Szaleństwo we Francji. Ruszyło Euro 2016
Kibice
Na trybunach Stade de France, narodowego stadionu Francuzów, rozpoczęło się prawdziwe piłkarskie święto. Kibice od miesięcy czekali na Mistrzostwa Europy i w końcu się doczekali.
Bezpieczeństwo
Choć radość z piłkarskiej imprezy jest ogromna, Francuzi nie zapominają o atakach terrorystycznych z listopada ubiegłego roku. Do zapewnienia bezpieczeństwa kibicom organizatorzy przyłożyli się jak nigdy wcześniej.
Już przebrani
Jak zawsze kibice nie zawiedli.
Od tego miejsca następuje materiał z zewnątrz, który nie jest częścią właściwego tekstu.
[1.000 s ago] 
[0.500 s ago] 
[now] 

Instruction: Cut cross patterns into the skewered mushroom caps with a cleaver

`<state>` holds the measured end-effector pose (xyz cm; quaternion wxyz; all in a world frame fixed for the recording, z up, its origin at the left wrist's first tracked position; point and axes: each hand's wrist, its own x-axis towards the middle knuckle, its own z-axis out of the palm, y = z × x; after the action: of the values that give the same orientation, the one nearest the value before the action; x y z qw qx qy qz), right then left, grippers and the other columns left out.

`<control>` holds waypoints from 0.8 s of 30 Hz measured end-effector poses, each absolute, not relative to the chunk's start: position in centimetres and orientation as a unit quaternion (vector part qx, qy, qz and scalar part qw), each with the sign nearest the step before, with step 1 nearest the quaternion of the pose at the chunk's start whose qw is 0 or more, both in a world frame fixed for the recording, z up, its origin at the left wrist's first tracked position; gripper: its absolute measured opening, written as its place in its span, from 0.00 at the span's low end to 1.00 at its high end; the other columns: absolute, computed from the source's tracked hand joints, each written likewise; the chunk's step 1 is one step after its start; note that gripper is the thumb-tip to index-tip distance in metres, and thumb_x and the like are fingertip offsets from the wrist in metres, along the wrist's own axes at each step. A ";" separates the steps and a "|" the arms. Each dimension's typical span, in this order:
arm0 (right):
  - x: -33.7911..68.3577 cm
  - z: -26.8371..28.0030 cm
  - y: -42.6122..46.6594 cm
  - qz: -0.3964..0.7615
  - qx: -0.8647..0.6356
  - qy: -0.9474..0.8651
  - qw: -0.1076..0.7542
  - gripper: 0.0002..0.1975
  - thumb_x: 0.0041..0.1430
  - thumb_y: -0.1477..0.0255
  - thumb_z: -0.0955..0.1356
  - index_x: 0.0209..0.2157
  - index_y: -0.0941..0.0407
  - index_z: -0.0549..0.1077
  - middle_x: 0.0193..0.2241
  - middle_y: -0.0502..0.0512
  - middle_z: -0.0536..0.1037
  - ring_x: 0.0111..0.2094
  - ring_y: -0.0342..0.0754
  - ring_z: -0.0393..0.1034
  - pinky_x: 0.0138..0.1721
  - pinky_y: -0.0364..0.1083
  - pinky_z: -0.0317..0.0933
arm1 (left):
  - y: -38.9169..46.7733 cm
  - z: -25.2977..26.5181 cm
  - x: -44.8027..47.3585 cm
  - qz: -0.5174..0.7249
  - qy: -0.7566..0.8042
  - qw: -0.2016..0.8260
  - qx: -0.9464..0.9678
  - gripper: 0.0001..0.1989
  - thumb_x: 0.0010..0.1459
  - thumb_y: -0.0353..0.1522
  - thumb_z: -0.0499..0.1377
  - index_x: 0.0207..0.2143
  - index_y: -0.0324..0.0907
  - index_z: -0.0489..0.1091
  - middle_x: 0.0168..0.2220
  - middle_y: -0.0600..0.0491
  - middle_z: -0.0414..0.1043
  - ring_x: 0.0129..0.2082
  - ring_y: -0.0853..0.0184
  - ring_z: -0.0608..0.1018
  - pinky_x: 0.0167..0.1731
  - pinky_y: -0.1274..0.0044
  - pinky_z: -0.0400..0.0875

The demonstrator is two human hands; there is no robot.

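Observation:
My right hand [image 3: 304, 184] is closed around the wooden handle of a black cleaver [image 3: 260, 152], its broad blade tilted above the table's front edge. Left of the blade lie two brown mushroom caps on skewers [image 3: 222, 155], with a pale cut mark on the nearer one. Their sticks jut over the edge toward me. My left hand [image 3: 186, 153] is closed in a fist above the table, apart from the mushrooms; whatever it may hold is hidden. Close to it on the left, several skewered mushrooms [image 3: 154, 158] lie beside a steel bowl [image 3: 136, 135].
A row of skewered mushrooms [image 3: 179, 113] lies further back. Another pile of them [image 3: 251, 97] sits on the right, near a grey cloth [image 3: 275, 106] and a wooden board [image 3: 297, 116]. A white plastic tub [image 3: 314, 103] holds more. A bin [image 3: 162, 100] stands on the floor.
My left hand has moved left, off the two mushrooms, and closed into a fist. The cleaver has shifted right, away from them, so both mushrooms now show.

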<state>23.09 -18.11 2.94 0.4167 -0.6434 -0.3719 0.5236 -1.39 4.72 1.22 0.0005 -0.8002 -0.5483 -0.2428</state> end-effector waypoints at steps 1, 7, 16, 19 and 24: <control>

Nie tylko wspierali swoje drużyny, ale także prezentowali stroje, które jeszcze bardziej ubarwiały spotkanie Francji z Rumunią.
Radość
Nie wszystkim udało się kupić bilety na wymarzone mecze, ale ci, którzy dali radę, wyglądali na naprawdę szczęśliwych. Po meczu otwarcia bardziej do śmiechu było Francuzom. Ich reprezentacja wygrała z Rumunią 2:1.
Wszystko zabezpieczone
Stadion był otoczony przez wojsko i policję. Służby sprawdzały każdego z wchodzących na obiekt.
Na szczęście
Kibice przynieśli też amulety, które mają zapewnić powodzenie ich drużynom.
Piękna ceremonia
Przed meczem kibice zobaczyli krótką ceremonię otwarcia. Tuż po kankanie, odtańczonym przez kilkanaście tancerek, wystąpił David Guetta.
Wielkie nadzieje
Przed pierwszym gwizdkiem jeszcze wszystko było możliwe. Po meczu cieszyli się Francuzi. Rumuni muszą szukać szczęścia w kolejnych meczach.
Walka nerwów
Tak reagowali fani w strefie kibica. Nawet poza stadionem atmosfera była gorąca.
Wsparcie jest najważniejsze
Każdy doping się liczył, bez względu na wynik.